The lines that are modified are:
if (typeof(this.data[x]) != "undefined" && typeof(this.data[x][y]) != "undefined") {
to:
if (x > 0 && x < this.width && y > 0 && y < this.height) {
Both are equivalent in this test.
I originally though that this was the same as bug 470143 but they said it looked like it was a different bug. This should probably block 499198 as it is related to Peacekeeper.
Reproducible: Always
Steps to Reproduce:
1. Load http://www.peacekeeper.therichins.net/test10b.html
2. Load http://www.peacekeeper.therichins.net/test10c.html
3. Compare the times
Actual Results:
Half the time spent in test10c
Expected Results:
For test10b to much faster.
Comment 1•14 years ago
|
||
Thanks for the report! Having the typeof on the out-of-bounds access means we have to generate a separate trace due to the guard on being out-of-bounds. Which in this case means we end up having a somewhat branchy tree, I bet, since there are lots of get() calls in a row.

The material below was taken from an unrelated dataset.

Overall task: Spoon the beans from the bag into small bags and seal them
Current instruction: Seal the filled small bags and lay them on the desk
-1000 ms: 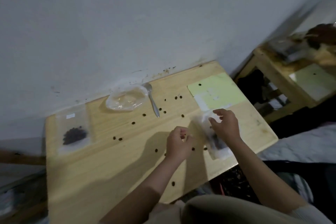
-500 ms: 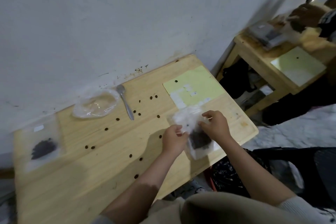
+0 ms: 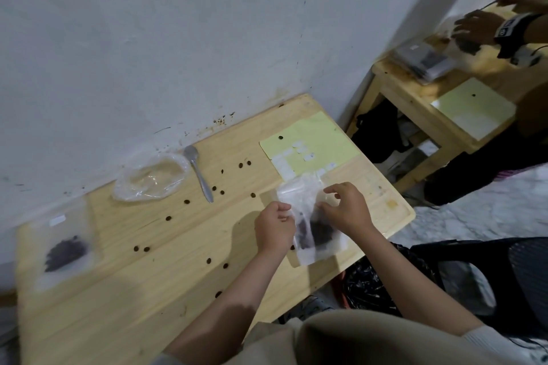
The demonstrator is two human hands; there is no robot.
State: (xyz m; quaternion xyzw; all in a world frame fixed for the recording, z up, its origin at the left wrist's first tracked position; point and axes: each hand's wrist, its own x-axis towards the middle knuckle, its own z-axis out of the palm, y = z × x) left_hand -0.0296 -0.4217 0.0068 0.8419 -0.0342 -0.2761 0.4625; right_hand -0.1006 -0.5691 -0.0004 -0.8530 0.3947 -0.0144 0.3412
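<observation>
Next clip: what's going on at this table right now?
A person holds a small clear bag of dark beans over the wooden table, the left hand gripping one edge and the right hand pinching the other. The spoon lies idle beside an emptied plastic bag. Another small bag with beans lies at the far left, and loose beans are scattered across the tabletop.

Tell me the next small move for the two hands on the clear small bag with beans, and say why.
Probably press the mouth closed. The left hand and right hand both pinch the clear small plastic bag, which already holds a dark heap of beans, while the metal spoon lies unused on the pale wooden table. Whether its strip is already sealed is unclear.
</observation>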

That said, over here I see us take about 240ms on the slow version, 180ms on the fast one, if we trace the whole thing. That's much faster than Chrome (over 2x faster).
I can confirm that in Firefox 3.6 those testcases are a lot slower (750ms for the fast one, 1100ms for the slow one over here).
I filed bug 606650 on the fact that right this second this isn't tracing due to the heuristics patch.
Blocks: peacekeeper
Comment 2•14 years ago
|
||
Oh, in practice I guess we never end up in the undefined case.... So we don't end up with a branchy trace after all.
Note bug 591172.
Updated•14 years ago
|
Whiteboard: [jsperf]
Comment 3•14 years ago
|
||
So at this point we do _faster_ on test10b than on test10c, because jitprofiling makes us trace the former but not the latter (see bug 607201). The tracer kicks V8's butt here, but JM is way slower than V8. I tried JM+TI and it's faster than just JM, but nowhere close to V8, much less the tracer....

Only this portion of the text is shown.